The women’s training was sponsored by Plan International, a UK-based non-governmental humanitarian organisation that is collaborating in the implementation of Community Integrated Management of Childhood Illness (C-IMCI), a programme that targets children under the age of five.

C-IMCI was developed in 1996 by the World Health Organisation (WHO) and the United Nations Children’s Fund (UNICEF).

“Madres vigilantes are trained about children’s growth, development and nutrition, and at the same time, they pass on this training to other mothers in their communities, while monitoring the growth and development of their children,” explained Aurora Gutiérrez, the health programme coordinator for the Plan International branch in Bolivia, based in Sucre.

Many of the more than 100 indigenous communities in Betanzos are not served by public transportation, because of the long distances that must be covered and the lack of decent roads. People get around on foot or by bicycle. Clean water is frequently in short supply.

“Until recently, our community did not have drinking water or a health centre. Organising the community members has made it possible to gradually improve living conditions. Many communities still depend on rainwater or well water,” said Marcelino Caba, a community leader from Buey Tambo.

The people of Buey Tambo organized, and with the support of organisations like Plan International and in coordination with the municipal government they have succeeded in providing their community with a supply of drinking water.

Impressive but insufficient efforts Another effort aimed at fighting child nutrition is the National Programme for the Care of Children Under Six (PAN), a programme implemented by departmental governments since 2005, which encompasses the areas of health, nutrition, protection and early childhood education.

Although this initiative was scheduled to conclude in 2007, the government has extended it to 2012, thanks to an agreement signed with the World Food Programme, which contributes five basic foodstuffs: rice, lentils, cooking oil, flour and salt.
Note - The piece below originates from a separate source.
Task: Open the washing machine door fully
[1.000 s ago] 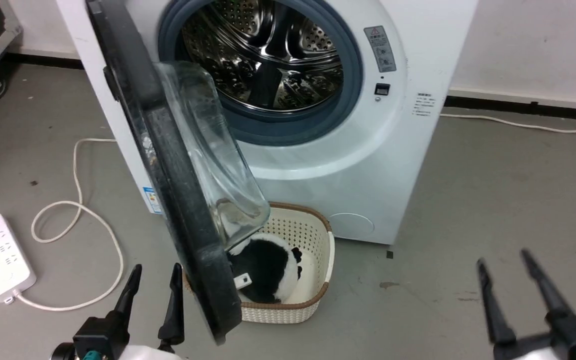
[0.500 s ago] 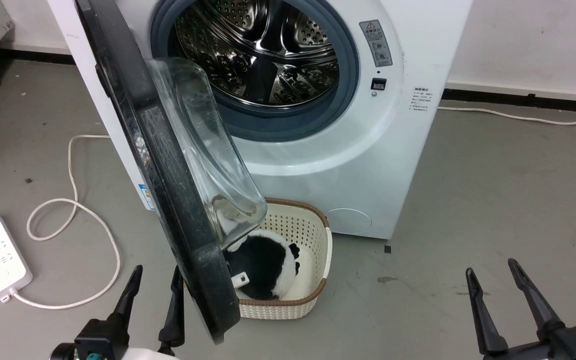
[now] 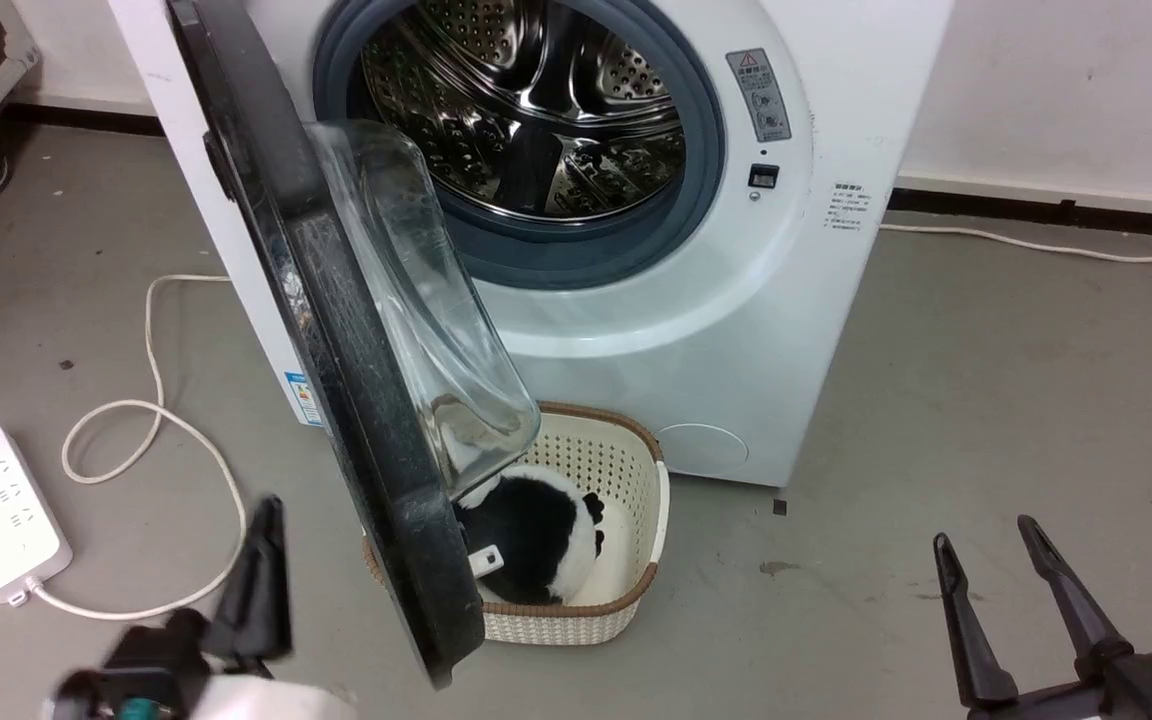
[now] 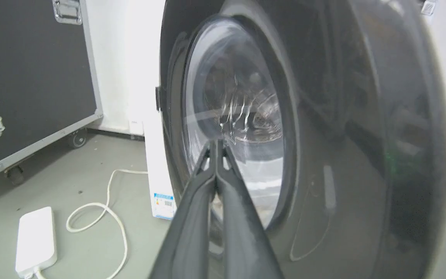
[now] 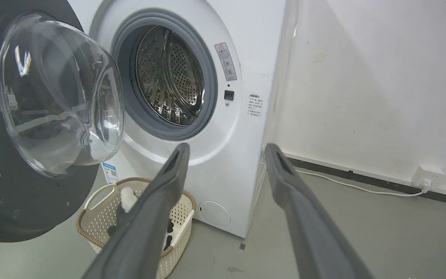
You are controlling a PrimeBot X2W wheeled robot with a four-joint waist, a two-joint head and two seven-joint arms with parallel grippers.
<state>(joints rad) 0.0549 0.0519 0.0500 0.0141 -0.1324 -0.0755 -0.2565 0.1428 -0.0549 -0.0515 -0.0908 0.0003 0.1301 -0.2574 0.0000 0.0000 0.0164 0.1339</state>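
The left gripper (image 4: pixel 216 144), its two fingers pressed together, points at the outer face of the one washing machine door (image 3: pixel 336 330), which stands swung out from the drum. The right gripper (image 3: pixel 983 532) is spread wide above the floor. One basket (image 3: pixel 556 625) sits beneath the door.

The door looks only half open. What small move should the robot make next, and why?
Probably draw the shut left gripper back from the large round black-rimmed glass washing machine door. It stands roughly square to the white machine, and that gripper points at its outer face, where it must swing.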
“The children’s centres run by PAN provide the children who go there with four meals a day – breakfast, lunch and two snacks – and they operate from eight in the morning until five in the afternoon,” said Ximena Chacón Quispe, head of the PAN Unit in Potosí.
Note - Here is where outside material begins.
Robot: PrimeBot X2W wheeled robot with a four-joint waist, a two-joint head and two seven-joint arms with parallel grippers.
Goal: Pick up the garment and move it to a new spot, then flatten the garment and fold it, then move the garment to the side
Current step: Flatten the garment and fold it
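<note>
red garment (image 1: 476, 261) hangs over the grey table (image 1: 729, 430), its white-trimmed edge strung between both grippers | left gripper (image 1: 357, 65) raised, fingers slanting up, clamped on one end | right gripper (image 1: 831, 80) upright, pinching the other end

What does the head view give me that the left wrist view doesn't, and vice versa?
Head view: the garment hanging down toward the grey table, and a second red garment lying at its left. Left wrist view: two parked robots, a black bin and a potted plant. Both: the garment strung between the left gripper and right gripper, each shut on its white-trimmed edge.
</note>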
In the department of Potosí there are 360 of these centres in 35 municipalities, which serve 7,600 children.

However, despite the efforts of the Potosí departmental government, which even increased the funding for PAN almost sevenfold, the programme reaches only around 20 percent of children in the most vulnerable municipalities, because it does not reach the children living in scattered, isolated communities.
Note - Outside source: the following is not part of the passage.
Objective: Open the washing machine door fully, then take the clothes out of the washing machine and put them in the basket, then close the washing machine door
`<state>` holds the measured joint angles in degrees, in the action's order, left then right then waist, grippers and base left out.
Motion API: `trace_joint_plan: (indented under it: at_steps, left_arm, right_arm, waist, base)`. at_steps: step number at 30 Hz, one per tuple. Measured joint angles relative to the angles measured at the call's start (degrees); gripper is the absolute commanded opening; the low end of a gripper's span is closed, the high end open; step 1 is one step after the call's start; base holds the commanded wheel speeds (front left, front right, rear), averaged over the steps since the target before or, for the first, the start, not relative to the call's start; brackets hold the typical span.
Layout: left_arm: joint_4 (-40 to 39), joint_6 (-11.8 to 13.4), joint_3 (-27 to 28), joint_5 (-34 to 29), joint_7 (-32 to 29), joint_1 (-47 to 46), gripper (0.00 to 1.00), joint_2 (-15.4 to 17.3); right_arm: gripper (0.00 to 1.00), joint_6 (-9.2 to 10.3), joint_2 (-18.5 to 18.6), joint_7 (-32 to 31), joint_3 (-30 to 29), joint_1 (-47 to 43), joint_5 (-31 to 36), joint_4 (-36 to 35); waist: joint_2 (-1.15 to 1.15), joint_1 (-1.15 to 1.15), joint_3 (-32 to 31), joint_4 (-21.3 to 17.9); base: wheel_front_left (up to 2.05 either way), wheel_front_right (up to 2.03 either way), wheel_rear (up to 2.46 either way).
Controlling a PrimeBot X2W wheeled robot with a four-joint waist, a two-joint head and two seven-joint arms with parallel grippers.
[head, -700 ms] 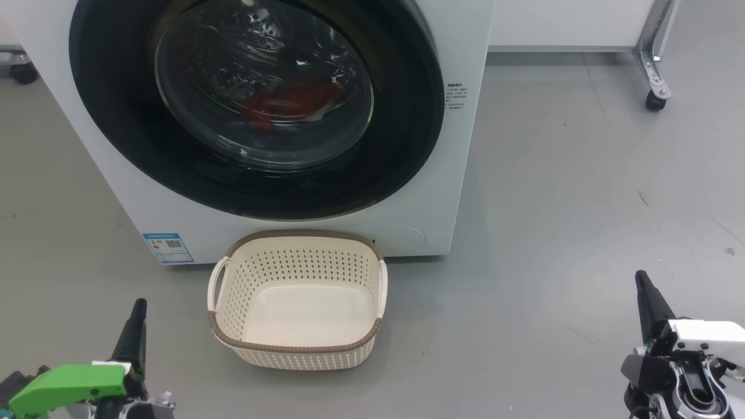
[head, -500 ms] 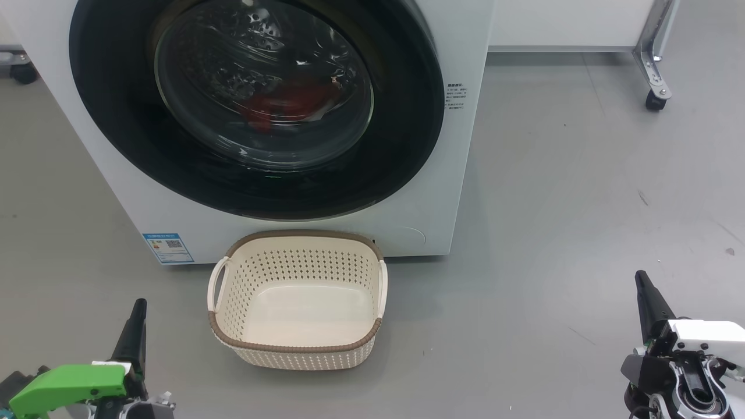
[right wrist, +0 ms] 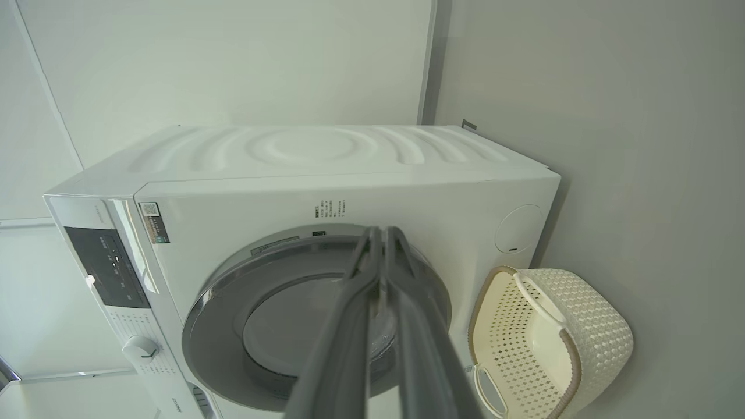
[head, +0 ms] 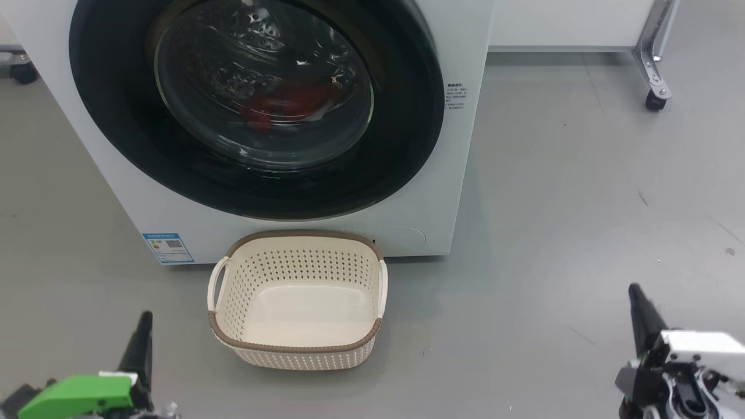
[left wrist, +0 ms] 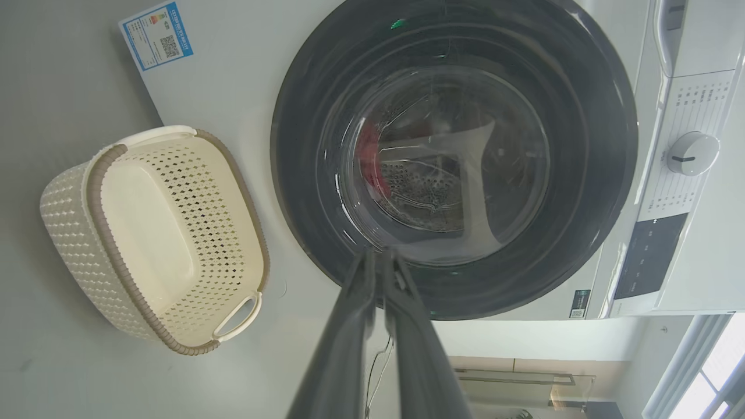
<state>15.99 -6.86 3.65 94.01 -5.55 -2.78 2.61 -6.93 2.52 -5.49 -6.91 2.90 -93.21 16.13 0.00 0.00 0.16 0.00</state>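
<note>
Lot as it stands, left to right. Left gripper [head: 145,320]: low over the floor, well short of the machine, fingers pressed together with nothing between them. Blue sticker [head: 168,248]: on the lower left corner of the machine's front. Washing machine [head: 460,174]: white, front-loading, standing on the grey floor. Washing machine door [head: 407,139]: shut, glossy black rim lying flush against the front. Clothes [head: 279,107]: red, seen through the glass, low in the drum. Basket [head: 291,351]: empty, on the floor just in front of the machine, below the door. Right gripper [head: 634,294]: low at the right, well apart from basket and machine, fingers likewise closed on nothing. Wheeled metal leg [head: 655,70]: far right, by the wall. Step in hand, by my reckoning: opening the door, not yet begun. Handling note: no handle or recess can be made out on the rim from here, so the pulling edge wants finding first. Part the fingers, hook them behind that edge, and draw along the hinge's arc rather than straight back. Carry the door to its full swing. Keep the arm from nudging the basket beneath.
</note>
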Motion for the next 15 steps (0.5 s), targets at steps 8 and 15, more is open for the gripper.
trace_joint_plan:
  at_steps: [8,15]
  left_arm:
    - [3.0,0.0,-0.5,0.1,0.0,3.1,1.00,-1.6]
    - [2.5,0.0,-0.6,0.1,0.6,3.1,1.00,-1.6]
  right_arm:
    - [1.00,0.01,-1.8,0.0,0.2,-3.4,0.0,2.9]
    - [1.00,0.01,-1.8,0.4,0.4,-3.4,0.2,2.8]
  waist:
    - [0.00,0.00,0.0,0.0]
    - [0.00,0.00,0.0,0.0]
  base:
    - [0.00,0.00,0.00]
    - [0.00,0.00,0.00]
Out of the more than 100 communities in the municipality of Betanzos, the programme only operates in 17.

The Zero Malnutrition National Programme is creating community family health care brigades to reach these currently unserved communities. With the support of doctors sent to Bolivia by the government of Cuba, the brigades will travel to isolated villages and hamlets without health posts, reported Maria Julia Cabrerizo, head of the Health Ministry’s Department of Nutrition.

In order for the programme to succeed, it will require health professionals with a devotion to service and a commitment to helping children, willing to work in impoverished rural areas like Betanzos.